Would you reproduce each of the records below precisely, with the pictures left out?
======== ENTRIES PROVIDED
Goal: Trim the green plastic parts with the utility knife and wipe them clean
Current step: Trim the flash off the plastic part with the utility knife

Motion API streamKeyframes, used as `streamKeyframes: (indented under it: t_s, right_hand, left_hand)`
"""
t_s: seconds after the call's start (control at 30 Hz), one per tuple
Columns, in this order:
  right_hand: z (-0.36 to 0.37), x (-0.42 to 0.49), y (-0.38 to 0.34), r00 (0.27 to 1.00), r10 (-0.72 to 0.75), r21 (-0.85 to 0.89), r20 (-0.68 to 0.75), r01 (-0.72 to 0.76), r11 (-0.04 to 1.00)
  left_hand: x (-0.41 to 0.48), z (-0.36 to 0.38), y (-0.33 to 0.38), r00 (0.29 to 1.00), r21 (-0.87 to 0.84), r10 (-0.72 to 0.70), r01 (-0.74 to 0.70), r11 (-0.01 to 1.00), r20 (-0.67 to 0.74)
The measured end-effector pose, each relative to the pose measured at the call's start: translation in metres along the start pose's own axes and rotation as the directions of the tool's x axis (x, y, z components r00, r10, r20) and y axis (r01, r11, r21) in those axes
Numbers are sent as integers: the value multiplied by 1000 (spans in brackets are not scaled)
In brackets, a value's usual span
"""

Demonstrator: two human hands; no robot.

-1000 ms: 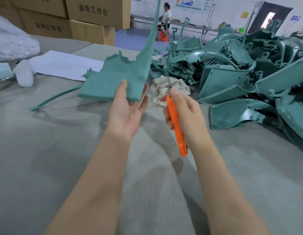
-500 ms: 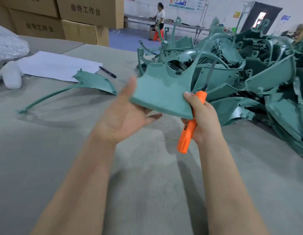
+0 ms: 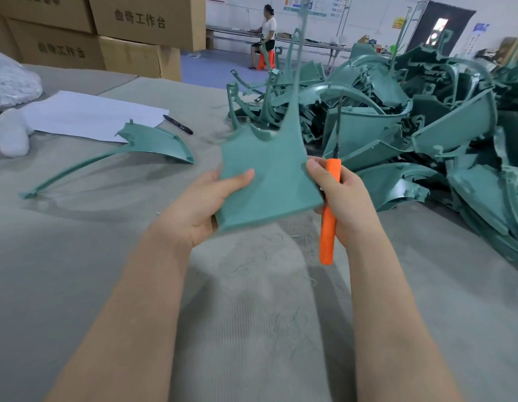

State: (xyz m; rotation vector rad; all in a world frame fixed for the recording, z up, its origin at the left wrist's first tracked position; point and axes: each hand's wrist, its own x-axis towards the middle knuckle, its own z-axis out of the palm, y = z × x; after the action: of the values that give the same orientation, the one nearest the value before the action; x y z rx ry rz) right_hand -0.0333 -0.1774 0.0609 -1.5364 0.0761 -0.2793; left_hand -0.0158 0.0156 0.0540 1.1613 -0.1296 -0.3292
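Left hand grips one green part, right hand one knife; one loose piece, one pen, a heap nearby.

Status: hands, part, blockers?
Left hand grips green part, held aloft. Right hand grips knife, blade up, thumb at part's edge. No blockers seen.

Bare forearms, bare left grip and right grip, short fingernails.
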Motion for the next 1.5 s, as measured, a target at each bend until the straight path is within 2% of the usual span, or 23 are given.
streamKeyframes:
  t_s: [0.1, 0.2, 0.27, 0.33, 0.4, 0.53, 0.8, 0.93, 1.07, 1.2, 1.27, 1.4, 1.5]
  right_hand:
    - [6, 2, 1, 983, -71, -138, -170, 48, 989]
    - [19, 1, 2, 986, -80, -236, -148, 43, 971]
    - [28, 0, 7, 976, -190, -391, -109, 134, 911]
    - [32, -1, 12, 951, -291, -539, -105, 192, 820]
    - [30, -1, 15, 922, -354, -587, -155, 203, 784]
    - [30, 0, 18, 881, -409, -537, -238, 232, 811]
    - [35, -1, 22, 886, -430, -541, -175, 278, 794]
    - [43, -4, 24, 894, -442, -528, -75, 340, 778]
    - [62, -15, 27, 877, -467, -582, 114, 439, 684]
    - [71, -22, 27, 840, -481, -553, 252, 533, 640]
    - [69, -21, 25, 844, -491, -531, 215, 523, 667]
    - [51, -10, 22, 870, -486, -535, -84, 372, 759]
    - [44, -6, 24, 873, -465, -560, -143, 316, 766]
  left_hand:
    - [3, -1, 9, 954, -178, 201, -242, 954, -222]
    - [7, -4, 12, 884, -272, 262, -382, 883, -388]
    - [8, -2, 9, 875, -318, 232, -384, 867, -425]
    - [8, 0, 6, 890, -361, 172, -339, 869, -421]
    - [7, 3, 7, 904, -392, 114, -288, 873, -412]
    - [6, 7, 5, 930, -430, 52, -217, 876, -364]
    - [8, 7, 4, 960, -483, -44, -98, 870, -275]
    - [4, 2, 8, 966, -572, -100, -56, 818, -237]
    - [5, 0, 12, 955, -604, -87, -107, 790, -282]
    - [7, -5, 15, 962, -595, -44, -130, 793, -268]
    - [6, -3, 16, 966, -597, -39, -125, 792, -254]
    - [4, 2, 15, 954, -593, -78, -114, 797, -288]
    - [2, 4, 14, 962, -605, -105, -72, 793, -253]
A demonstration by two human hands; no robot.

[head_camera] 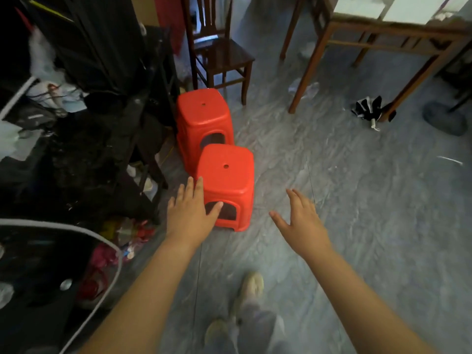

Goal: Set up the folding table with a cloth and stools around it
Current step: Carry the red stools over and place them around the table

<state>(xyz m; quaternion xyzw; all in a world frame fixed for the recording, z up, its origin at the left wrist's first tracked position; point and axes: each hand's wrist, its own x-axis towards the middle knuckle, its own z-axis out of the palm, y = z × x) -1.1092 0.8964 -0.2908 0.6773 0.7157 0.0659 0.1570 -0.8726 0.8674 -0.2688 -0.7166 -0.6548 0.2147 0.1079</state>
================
** RESPONSE **
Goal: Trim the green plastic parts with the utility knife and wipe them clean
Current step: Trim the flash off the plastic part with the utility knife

Motion API streamKeyframes, used as `streamKeyframes: (indented under it: t_s, right_hand, left_hand)`
"""
t_s: seconds after the call's start (control at 30 Hz), one per tuple
Columns, in this order:
  right_hand: z (-0.36 to 0.37), x (-0.42 to 0.49), y (-0.38 to 0.34), r00 (0.27 to 1.00), r10 (-0.72 to 0.75), r21 (-0.85 to 0.89), r20 (-0.68 to 0.75), r01 (-0.72 to 0.76), r11 (-0.04 to 1.00)
  left_hand: x (-0.41 to 0.48), z (-0.36 to 0.38), y (-0.33 to 0.38), r00 (0.29 to 1.00), r21 (-0.87 to 0.84), r10 (-0.72 to 0.70), r01 (-0.74 to 0.70), r11 (-0.01 to 1.00), r20 (-0.67 to 0.74)
The measured end-effector pose, each relative to the pose measured at the call's start: translation in metres along the start pose's own axes and rotation as the directions of the tool's x axis (x, y, z components r00, r10, r20) and y axis (r01, r11, r21) in those axes
Numbers are sent as integers: the value multiplied by 1000 (spans in brackets are not scaled)
In brackets, a value's usual span
"""

Demonstrator: two human hands; no robot.

-1000 ms: 
-500 ms: 
+0 ms: 

State: (xyz m; rotation vector rad; all in a world frame fixed for the recording, z up, its origin at the left wrist's first tracked position; point and axes: each hand's wrist, its own x-axis towards the middle knuckle, its own z-axis out of the palm, y = z × x; after the action: of the values that give the same orientation, the one nearest the value before the action; x y z rx ry rz) right_hand -0.0333 -0.1774 0.0609 -1.5364 0.0761 -0.2793; left_hand -0.0158 0.0156 0.0540 1.1613 -0.1296 -0.3292
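Left hand grips one green part, right hand one knife; one loose piece, one pen, a heap nearby.

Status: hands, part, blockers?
Left hand grips green part, held aloft. Right hand grips knife, blade up, thumb at part's edge. No blockers seen.

Bare forearms, bare left grip and right grip, short fingernails.
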Motion for the next 1.5 s, as measured, a target at each bend until the straight path is within 2% of the usual span, or 23 are given.
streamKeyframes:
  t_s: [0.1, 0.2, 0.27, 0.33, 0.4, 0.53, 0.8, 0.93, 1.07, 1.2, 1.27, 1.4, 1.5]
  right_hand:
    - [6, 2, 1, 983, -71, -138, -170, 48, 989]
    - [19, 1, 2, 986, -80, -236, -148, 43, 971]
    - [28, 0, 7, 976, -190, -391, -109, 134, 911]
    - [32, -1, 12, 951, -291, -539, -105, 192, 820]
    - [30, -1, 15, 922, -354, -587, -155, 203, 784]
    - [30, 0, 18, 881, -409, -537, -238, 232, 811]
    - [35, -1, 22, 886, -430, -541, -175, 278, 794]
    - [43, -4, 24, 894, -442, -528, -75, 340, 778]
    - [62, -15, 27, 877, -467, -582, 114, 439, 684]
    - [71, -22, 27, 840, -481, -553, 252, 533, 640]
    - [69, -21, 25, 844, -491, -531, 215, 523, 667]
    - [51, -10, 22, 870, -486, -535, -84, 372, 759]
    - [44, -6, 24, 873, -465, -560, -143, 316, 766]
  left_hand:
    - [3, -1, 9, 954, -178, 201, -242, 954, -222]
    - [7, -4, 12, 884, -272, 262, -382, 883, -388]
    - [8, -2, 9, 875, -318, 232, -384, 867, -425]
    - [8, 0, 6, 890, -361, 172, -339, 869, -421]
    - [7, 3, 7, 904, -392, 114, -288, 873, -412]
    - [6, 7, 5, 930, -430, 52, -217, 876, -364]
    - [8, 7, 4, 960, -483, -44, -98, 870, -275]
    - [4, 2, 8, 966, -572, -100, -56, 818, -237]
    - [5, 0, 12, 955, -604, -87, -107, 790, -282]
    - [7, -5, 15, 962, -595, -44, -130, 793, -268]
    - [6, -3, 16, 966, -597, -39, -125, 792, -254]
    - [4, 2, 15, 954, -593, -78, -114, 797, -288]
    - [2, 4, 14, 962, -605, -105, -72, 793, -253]
A demonstration by two human hands; no robot.

[head_camera] 

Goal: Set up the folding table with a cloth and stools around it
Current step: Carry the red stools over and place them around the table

<state>(xyz m; quaternion xyzw; all in a world frame fixed for the recording, z up, its origin at the left wrist's first tracked position; point and axes: each hand's wrist, its own x-axis towards the middle knuckle, its own z-axis out of the palm, y = z × x) -1.1092 0.8964 -0.2908 0.6773 0.7157 0.0659 0.1570 -0.8726 0.8674 -0.2688 -0.7166 -0.6548 0.2147 0.1079</state>

Nothing further is needed to complete this exercise.